Read THR’s Actor Roundtable over breakfast this morning and something Will Smith said about Paris reminded me about his song from way back, ‘Tell Me Why’. Responding to a question about the movie Django Unchained, he said:

We can’t look at what happens in Paris [the terrorist attacks] and want to f— somebody up for that. Violence begets violence. So I just couldn’t connect to violence being the answer. Love had to be the answer.
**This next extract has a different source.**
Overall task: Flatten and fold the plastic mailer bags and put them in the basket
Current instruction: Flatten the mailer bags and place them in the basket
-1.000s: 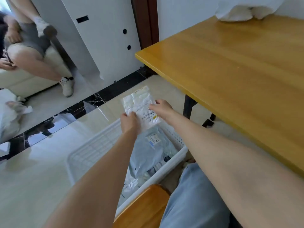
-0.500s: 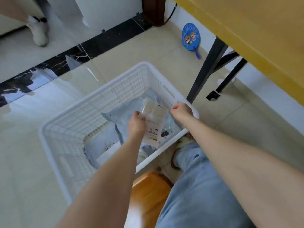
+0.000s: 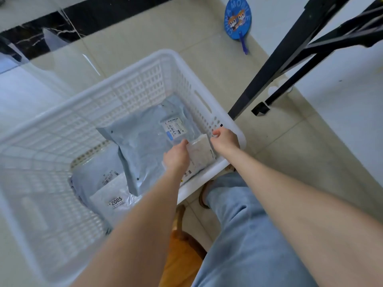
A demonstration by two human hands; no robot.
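The white basket (image 3: 145,75) holds a big grey mailer (image 3: 143,150) whose label print is too small to read and a white mailer (image 3: 116,200) marked "2005". The small folded mailer (image 3: 202,154) is low in the basket's near right corner, long axis pointing away from the person — its left edge hidden under the left hand (image 3: 176,158), whose fingers grip it. The right hand (image 3: 224,140) curls its fingers at the far corner; whether they pinch it is unclear.

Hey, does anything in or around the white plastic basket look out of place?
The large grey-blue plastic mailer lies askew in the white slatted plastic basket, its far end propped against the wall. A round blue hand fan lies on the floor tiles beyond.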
To this day, the first verse of ‘Tell Me Why’ is one of the saddest and most powerful that I’ve ever heard:

September 11th, I woke up about 7am, West Coast time, French toast and my
Turkey bacon, taking my time, awakin’, turning my TV on
To my surprise, saw what everybody in the world saw
Me and my children, images were chillin’
My son said, “Daddy were there people in that building?”
A cold sweat, frozen with a lump in my chest
I heard his question, couldn’t bring my lips to say “Yes” to him
That night at my son’s side, he cried and prayed
For the ones who died in the World Trade
His palms to God, seeds and qualms with God
He just kept on pressin’ me, wanna know why
Then one week later our bombs were dropped
We seein’ them on CNN, they just won’t stop
The infrared images of brutal attack
He said, “Daddy now we killin’ em back”

The first time I heard it, I wasn’t a mum yet and even then I thought that loss of innocence was so heartbreaking. Now that I have a 5yo, I feel not just for what the kid represents in the song, but also for all the kids who were/are being “killed back” in response to what happened.